A large study of almost 80,000 women concludes that being underweight poses a risk of experiencing early menopause.
The researchers were led by Dr. Kathleen Szegda — who, at the time of the study, was a postdoctoral research associate at the University of Massachusetts in Amherst — and the findings were published in the journal Human Reproduction.
Dr. Szegda and her team started from the observation that high and low levels of fat have been linked with reproductive function in previous studies. They therefore hypothesized that how much a woman weighs may also affect when she experiences menopause.
To test this theory, the researchers analyzed data on 78,759 women from the Nurses’ Health Study II, and they clinically followed them between 1989 and 2011. The women were aged 25–42 years, and the researchers gathered information on their height, weight, and menopausal status using a questionnaire.
This information, along with data on hormone therapy use, was gathered and updated every 2 years. Additionally, information was gathered on the participants’ teenage years.
For the study, “early menopause” was defined as occurring before a woman reaches 45. The team used multiple regression models to assess early menopause risk, and overall, 2,804 women in the study reported having experienced it.
The National Institutes of Health (NIH) consider a weight between 18.5 and 24.9 kilograms per square meter to be normal, while women who weigh less than that are considered to be underweight.
In the study, women with a body mass index (BMI) below 18.5 kilograms per square meter — at any age — were 30 percent more likely to experience early menopause compared with women whose BMI was between 18.5 and 22.4 kilograms per square meter.
The researchers also found that women whose BMI was between 25 and 29.9 kilgrams per sqaure meter were up to 30 percent less likely to experience early menopause.
The highest likelihood of having early menopause seemed to be among women who, when they were 18 years old, had a BMI below 18.5 kilgrams per sqaure meter and reported having experienced “severe weight cycling.”
Finally, women who had a BMI lower than 17.5 kilgrams per sqaure meter at the age of 18 were 50 percent more likely to have an early menopause compared with normal-weight women.
Dr. Szegda sums up the findings, saying, “[W]omen who are underweight in early or mid-adulthood may be at increased risk for early menopause.”
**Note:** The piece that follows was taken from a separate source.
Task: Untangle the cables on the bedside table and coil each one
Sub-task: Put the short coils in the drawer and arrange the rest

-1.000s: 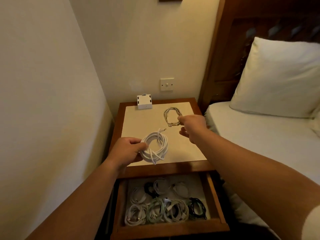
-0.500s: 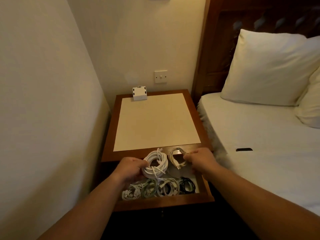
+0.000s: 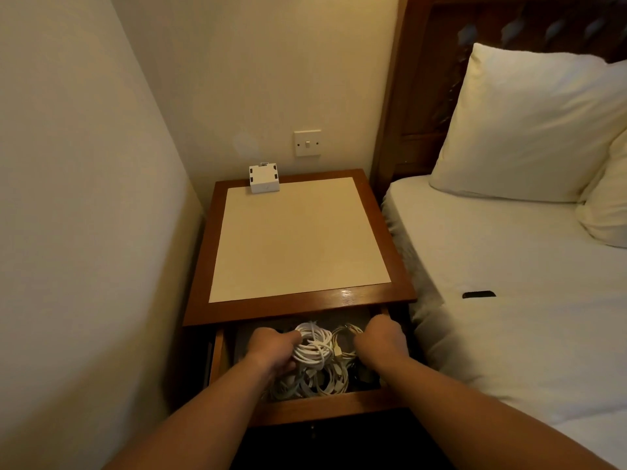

This is “associated with a higher risk of cardiovascular disease, and other health conditions such as cognitive decline, osteoporosis, and premature death, so these findings have important implications for women and their doctors,” she explains.
Dr. Szegda adds that 10 percent of women experience early menopause, and that “[u]nderweight women may want to consider discussing the potential implications of these findings with their doctors.”
“Causes of early menopause are not clearly understood,” she continues. However:
“Our findings suggest that being underweight may have an impact on the timing of menopause. More research is needed to understand how it increases the risk of early menopause.”
Dr. Kathleen Szegda
The researchers also admit some limitations in their study. “It is possible that underweight women may have been misclassified with an earlier age at menopause if being underweight led to amenorrhea [i.e., the absence of menstruation],” they write.